EXERCISE BRIEF – Starting at the line below with "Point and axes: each" and stopping at the line with "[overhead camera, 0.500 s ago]", please print each line exactly, those two included, and skip every picture.
= = = = = = =
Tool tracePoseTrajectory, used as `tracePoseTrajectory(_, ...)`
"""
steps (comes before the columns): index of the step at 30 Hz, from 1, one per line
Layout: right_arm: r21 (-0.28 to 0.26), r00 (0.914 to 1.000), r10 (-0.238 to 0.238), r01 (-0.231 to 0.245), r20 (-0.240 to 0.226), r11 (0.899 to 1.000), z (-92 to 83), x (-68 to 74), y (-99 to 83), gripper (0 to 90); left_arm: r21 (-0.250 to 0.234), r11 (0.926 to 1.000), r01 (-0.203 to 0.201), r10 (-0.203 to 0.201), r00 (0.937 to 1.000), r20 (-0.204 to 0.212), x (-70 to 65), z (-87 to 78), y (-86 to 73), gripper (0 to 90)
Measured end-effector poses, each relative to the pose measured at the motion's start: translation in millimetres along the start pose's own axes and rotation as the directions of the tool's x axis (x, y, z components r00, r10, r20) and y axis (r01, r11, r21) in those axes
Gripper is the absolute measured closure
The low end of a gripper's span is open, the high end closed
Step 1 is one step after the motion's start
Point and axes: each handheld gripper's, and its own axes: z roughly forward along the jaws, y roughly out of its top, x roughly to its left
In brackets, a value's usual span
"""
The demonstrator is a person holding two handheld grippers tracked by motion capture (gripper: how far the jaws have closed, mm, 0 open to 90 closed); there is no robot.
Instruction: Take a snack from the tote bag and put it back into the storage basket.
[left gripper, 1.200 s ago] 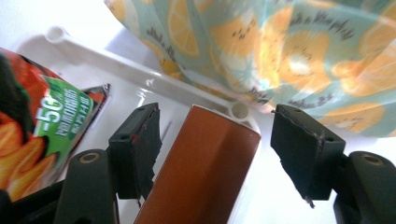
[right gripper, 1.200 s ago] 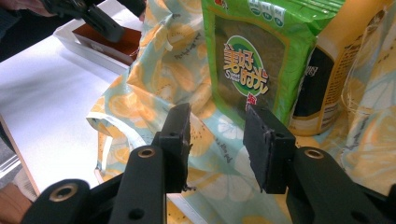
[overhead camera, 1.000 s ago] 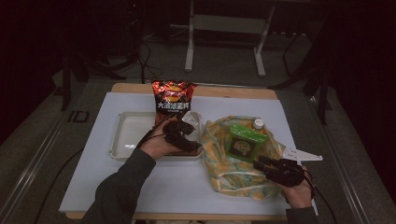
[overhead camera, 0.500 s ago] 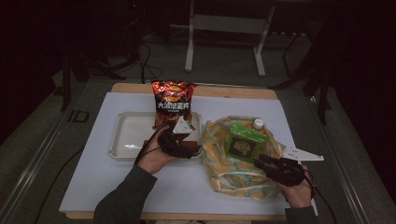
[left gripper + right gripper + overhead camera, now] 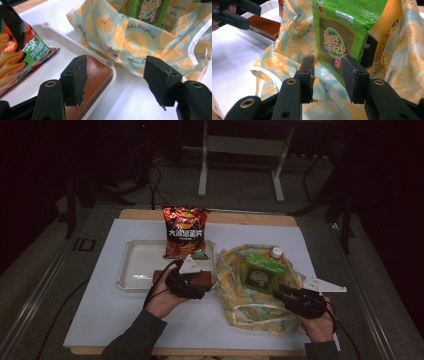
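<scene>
At the near right of the table, the right gripper (image 5: pixel 286 292) has its jaws half closed around the bottom corner of the green packet (image 5: pixel 261 274) that stands in the lemon-print bag (image 5: pixel 250 307); whether the pads already press on it I cannot tell; a bottle (image 5: pixel 275 253) stands behind the packet, at the far side of the bag. To the left, the left gripper (image 5: pixel 200 292) is released, jaws wide with nothing between them, over the near right corner of the white tray (image 5: pixel 132 270), where a brown slab (image 5: pixel 96 75) lies; a chips bag (image 5: pixel 184 232) leans at the tray's far edge. The risk I see: a pinch on that corner alone could catch bag cloth with the packet, or let the slick film slip free; a lift might drag the bag and tip the bottle.
</scene>
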Motion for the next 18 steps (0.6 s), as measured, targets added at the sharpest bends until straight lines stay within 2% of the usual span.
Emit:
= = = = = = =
RESPONSE AREA –
Point and axes: each handheld gripper's, and its own axes: z roughly forward along the jaws, y roughly out of its top, x roughly to its left
In brackets, a value's usual span
"""
The demonstrator is a person holding two handheld grippers tracked by motion capture (gripper: how far the jaws have closed, mm, 0 open to 90 closed); there is no robot.
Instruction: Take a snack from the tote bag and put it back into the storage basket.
[left gripper, 1.200 s ago] 
[right gripper, 1.200 s ago] 
[overhead camera, 1.000 s ago] 
[overhead camera, 0.500 s ago] 

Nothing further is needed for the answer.